True, Liverpool now have Shaqiri as an option, but the Reds had Coutinho this time last year, before he left for Barcelona in the January window. With this in mind, one option Klopp has is to play a 4-3-3 and to trust Shaqiri playing as the creative, number 10 element in a midfield trio.
With Liverpool set up like this, it offers the diminutive dynamo a free role in midfield and allows Firmino to play in his preferred position through the middle.
While Shaqiri might be best deployed out wide, he can still be a threat in the hole, and the compromise is less detrimental to Liverpool going forward if Firmino's barren run continues.
The one proviso might be that Salah has found more goals spearheading Liverpool's attack, but a player who scored 44 goals last season from the right has to be trusted to find goals from anywhere on the pitch.
With a glut of first-team talent now on the Liverpool bench, and a midfield sometimes lacking impetus and verve, Klopp is still facing a real conundrum with his team selection. It does not seem like he is utterly convinced of what his best midfield configuration looks like.
In a 4-2-3-1, the midfield two act as an anchoring axis that can shield the defence and feed the full-backs on the flanks, or any of the attacking midfielders, in order to push further up the field. In this situation, Klopp has most commonly gone for the steady, all-round game of Georginio Wijnaldum, the leadership of Jordan Henderson, or newcomer Fabinho.
The benefit of this formation over the 4-3-3 is not just the added attacking player, it also allows Liverpool to control possession against teams who are increasingly sitting back off the Reds, warily attentive to the havoc they were able to wreak last season.
But it also takes some of the edge off the midfield, and the supply chain between midfield and attack is far less vibrant than last season. The answer? No Alex Oxlade-Chamberlain.
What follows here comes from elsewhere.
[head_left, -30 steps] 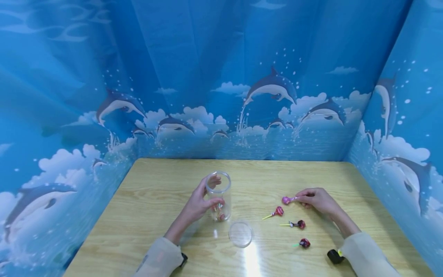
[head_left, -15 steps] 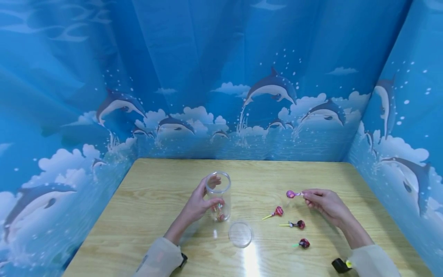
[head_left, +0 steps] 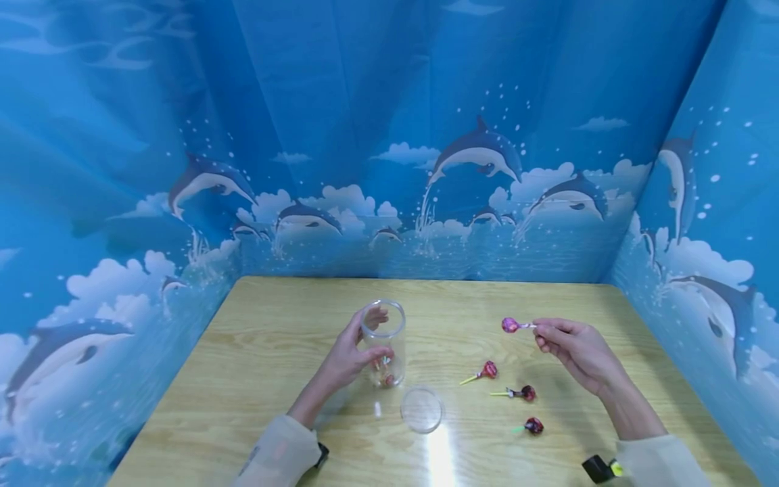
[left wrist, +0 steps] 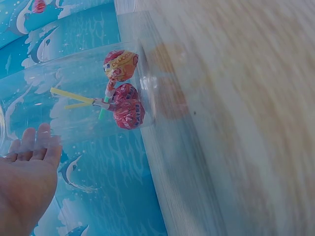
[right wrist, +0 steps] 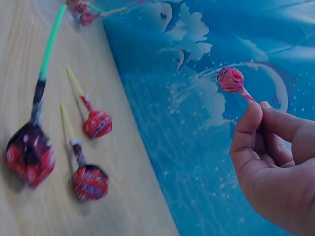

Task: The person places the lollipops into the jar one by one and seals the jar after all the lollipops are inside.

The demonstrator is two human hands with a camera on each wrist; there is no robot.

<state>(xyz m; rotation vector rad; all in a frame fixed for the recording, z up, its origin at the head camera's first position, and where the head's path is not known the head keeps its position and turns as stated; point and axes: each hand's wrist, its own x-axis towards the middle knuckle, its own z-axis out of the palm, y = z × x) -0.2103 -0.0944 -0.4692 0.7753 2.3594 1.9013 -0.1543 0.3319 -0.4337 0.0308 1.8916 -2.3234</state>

Oxlade-Chamberlain's eventual coming of age last season was a revelation, and his absence this season has been acutely felt. Man of the match performances and some astonishing finishes put paid to the doubts over his fee, as well healing the wound inflicted by Coutinho's departure.
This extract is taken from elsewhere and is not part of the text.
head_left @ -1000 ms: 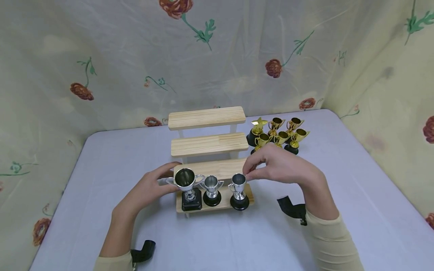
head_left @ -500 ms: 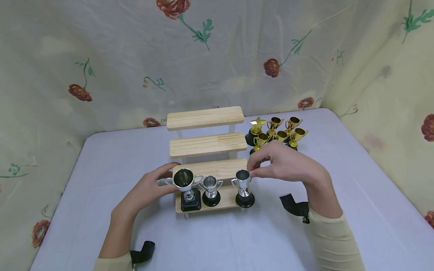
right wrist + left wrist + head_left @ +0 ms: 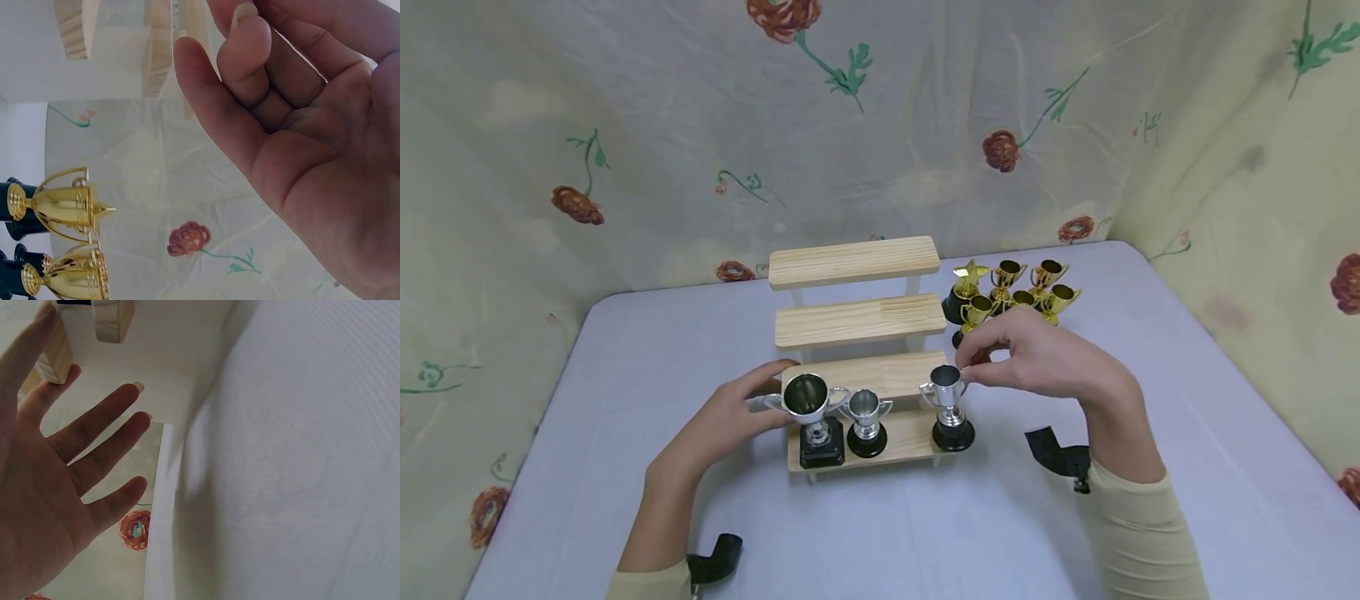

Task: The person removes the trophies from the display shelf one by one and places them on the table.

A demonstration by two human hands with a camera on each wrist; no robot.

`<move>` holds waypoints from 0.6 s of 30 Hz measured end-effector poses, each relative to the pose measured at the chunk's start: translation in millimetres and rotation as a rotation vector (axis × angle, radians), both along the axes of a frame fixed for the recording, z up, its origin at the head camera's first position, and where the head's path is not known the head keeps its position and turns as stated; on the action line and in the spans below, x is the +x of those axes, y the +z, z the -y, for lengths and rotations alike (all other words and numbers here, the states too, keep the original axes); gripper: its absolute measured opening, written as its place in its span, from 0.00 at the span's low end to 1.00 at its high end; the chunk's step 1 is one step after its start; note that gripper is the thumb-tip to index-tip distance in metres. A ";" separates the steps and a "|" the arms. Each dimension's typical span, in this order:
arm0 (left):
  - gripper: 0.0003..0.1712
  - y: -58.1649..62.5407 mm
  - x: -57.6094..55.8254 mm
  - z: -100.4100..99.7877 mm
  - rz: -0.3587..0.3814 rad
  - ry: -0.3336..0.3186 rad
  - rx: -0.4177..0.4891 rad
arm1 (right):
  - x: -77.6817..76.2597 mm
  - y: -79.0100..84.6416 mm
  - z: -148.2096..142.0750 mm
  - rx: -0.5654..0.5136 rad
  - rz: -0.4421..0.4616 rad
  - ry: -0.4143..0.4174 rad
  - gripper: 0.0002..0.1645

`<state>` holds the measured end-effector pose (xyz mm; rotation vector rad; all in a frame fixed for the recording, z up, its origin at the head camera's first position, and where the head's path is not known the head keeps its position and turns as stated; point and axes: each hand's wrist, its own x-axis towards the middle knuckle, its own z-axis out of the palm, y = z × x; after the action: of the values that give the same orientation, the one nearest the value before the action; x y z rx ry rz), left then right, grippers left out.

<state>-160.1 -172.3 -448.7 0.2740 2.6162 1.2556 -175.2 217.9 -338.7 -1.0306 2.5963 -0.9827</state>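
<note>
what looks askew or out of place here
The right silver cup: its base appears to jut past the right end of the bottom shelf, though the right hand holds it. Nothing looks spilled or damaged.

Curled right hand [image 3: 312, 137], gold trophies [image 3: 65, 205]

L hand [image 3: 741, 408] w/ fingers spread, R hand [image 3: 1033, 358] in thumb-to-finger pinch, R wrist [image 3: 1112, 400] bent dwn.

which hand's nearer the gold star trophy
Right: the right hand is in front of the star trophy; the left hand is at the left end of the shelf.
</note>
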 end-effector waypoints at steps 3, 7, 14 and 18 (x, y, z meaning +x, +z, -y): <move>0.36 0.1 0.0 -0.1 0.001 0.000 0.000 | -0.3 0.7 -4.2 0.009 -0.017 -0.031 0.11; 0.37 1.0 0.0 -0.8 0.004 0.003 -0.005 | -0.9 1.5 -9.6 0.008 -0.029 -0.050 0.11; 0.38 2.1 0.6 -1.3 0.004 -0.003 -0.004 | -1.7 2.8 -14.0 -0.003 -0.015 -0.081 0.10; 0.38 2.6 0.8 -1.4 0.006 -0.003 0.001 | -1.2 4.4 -19.6 -0.002 -0.005 -0.129 0.10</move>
<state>-159.3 -171.0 -446.1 0.2731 2.6093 1.2545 -176.4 237.5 -334.4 -0.8767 2.6954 -1.0128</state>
The ex-Arsenal man brought balance, poise, and power to the team; now Liverpool's midfield looks uncertain and, at times, blunt and vulnerable.
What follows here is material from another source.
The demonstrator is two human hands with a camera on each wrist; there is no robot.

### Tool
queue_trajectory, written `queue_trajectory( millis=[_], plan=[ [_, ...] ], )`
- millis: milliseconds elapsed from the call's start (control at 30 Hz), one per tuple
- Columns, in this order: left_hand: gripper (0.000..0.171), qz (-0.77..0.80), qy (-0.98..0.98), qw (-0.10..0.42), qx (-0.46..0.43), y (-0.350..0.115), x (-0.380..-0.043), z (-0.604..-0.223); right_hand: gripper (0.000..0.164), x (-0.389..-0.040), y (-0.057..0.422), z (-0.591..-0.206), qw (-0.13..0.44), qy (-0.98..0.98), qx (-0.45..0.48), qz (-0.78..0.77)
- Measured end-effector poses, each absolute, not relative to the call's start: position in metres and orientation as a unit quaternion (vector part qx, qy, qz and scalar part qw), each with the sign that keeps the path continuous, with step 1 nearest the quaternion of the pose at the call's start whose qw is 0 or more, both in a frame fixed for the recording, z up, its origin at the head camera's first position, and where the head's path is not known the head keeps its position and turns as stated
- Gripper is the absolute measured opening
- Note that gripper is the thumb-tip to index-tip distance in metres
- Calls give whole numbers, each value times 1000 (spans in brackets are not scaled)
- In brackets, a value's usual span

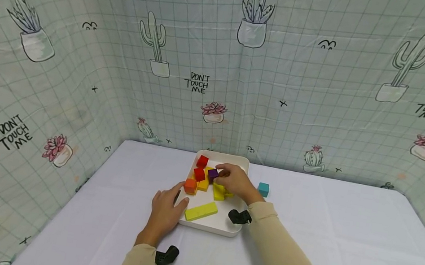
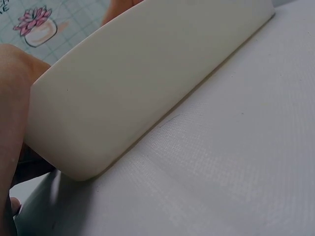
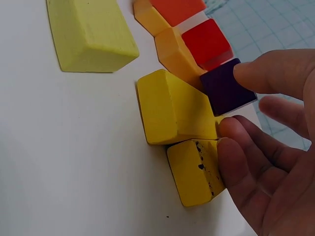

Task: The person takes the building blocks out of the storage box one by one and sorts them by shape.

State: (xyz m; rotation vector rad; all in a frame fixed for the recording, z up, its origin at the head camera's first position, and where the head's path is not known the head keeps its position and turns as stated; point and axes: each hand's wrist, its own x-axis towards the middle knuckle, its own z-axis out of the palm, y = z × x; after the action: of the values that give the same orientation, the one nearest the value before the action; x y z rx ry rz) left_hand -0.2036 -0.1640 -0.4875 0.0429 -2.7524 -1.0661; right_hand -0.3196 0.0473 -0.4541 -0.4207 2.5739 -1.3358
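1. Left hand (image 1: 164,209) grips the white tray (image 1: 207,229) by its left rim; a firm hold should stop it sliding on the counter (image 1: 101,225)
2. Right hand (image 1: 237,183) pinches the purple cube (image 3: 224,91) over the tray, beside a red cube (image 3: 206,43)
3. A light, level pinch would spare nearby yellow blocks (image 3: 156,108) a knock

Your head view looks forward and down from above your beige fabric sleeves (image 1: 282,246), well back from the shallow white rectangular tray (image 1: 207,229), and reaches the pale green grid-printed cloth backdrop (image 1: 287,61). Your left wrist view sits low and tilted, close to the tray's outer wall. Your right wrist view looks down, slanted, from near over the tray's inside, past your right hand (image 1: 235,182). Head and right wrist share the dark purple cube (image 1: 212,173); all 3 views catch the tray and backdrop.
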Motion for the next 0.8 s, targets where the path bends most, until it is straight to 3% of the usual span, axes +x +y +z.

With Naby Keïta still unable to make the no. 8 shirt his own, James Milner feeling the lethargy of fixture build-ups, and Fabinho playing the same waiting game as the Ox, the centre of the park needs someone to step up and put their stamp on it.
Klopp attempted to sign Nabil Fekir in the summer, so a creative midfielder is obviously something he feels that his team is lacking. A Coutinho replacement never arrived at Anfield, but in Shaqiri, the German might already have a cost-effective solution to his midfield headache.
Ever since the Reds lost Oxlade-Chamberlain to a knee inury against Roma, Klopp has been searching for the fulcrum that will bring balance to the team once again. By using Shaqiri as the creative pivot in a midfield three, he might find more than just a way to solve the balancing act. He could tip the scales in his favour for a full tilt challenge at the Premier League title.